The disturbing lack of information regarding the needs of children in Western North Carolina, aged birth to five, not enrolled in licensed childcare has child advocates concerned. "CFWNC's Early Childhood Development Focus Area has, since inception, had a goal of addressing the educational and developmental issues of young children not in formal care. Finding those children—much less working with them—has proven difficult," said Philip Belcher, who leads the ECD Task Force. "Children in licensed care are far more accessible to services, and CFWNC has excellent partnerships with a variety of early childhood providers. This grant offers the possibility of producing new strategies to access children and families outside of the licensed child care system. This study will inform the Local Partnerships and, perhaps, our own Early Childhood Development efforts."
BCPC will use a team of professionals, including a project coordinator, a data analyst, data entry staff, a focus group trainer, focus group facilitators and translators, as needed, to conduct the assessment in 18 western counties and the Qualla Boundary. The research will result in a comprehensive and accessible report, expected to be distributed in May 2015. BCPC is committed to sharing the results broadly to funders, school systems, health departments and community partners.

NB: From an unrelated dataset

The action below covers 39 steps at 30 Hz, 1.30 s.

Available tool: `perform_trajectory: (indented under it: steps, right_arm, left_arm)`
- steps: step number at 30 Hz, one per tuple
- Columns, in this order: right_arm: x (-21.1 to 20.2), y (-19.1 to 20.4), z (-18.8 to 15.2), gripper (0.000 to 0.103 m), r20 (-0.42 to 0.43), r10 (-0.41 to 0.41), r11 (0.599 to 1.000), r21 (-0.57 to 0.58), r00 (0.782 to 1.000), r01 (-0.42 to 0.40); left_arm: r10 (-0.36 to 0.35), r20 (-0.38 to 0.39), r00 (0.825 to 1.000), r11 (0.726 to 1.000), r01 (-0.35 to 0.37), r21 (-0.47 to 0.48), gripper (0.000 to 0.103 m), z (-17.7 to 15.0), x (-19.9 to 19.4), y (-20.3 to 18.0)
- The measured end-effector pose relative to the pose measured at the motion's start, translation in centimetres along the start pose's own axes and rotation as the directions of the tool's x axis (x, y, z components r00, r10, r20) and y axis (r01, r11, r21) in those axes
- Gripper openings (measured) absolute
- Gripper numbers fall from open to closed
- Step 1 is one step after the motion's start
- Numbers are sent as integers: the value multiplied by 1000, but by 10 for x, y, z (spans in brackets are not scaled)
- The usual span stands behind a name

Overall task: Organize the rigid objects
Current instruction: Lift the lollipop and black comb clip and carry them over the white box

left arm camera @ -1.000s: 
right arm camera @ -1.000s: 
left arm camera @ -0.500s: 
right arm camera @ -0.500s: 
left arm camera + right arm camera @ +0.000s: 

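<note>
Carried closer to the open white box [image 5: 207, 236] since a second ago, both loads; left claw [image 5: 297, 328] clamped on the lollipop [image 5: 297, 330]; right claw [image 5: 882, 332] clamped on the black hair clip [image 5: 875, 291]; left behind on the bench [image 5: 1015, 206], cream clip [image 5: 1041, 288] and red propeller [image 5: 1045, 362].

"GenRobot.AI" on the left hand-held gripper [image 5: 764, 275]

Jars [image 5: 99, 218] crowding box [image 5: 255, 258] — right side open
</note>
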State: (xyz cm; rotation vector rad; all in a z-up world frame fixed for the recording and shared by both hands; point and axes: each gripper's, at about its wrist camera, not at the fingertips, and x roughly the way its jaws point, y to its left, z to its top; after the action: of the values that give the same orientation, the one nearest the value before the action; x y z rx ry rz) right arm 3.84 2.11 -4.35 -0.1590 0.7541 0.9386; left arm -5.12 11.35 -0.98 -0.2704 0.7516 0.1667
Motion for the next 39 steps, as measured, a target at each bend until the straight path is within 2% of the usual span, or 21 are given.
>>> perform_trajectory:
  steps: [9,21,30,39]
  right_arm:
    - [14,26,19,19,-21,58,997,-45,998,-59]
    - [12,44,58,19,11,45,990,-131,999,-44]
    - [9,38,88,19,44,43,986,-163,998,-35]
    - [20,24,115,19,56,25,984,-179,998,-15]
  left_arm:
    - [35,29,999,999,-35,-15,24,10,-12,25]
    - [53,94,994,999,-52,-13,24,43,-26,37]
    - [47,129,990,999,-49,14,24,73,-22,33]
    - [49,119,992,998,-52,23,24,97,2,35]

The report will present critical information about current care situations for children; activities in which children are engaged, with a focus on school readiness; barriers to obtaining licensed or preferred child care and other support; the need for additional services and programs; knowledge of existing programs; and how families currently get information and prefer to receive it. The assessment will identify overlapping community needs and highlight opportunities for collaboration. It is intended to inform agencies and nonprofits about the best locations for community-based programming, thereby improving access to these hard-to-reach families.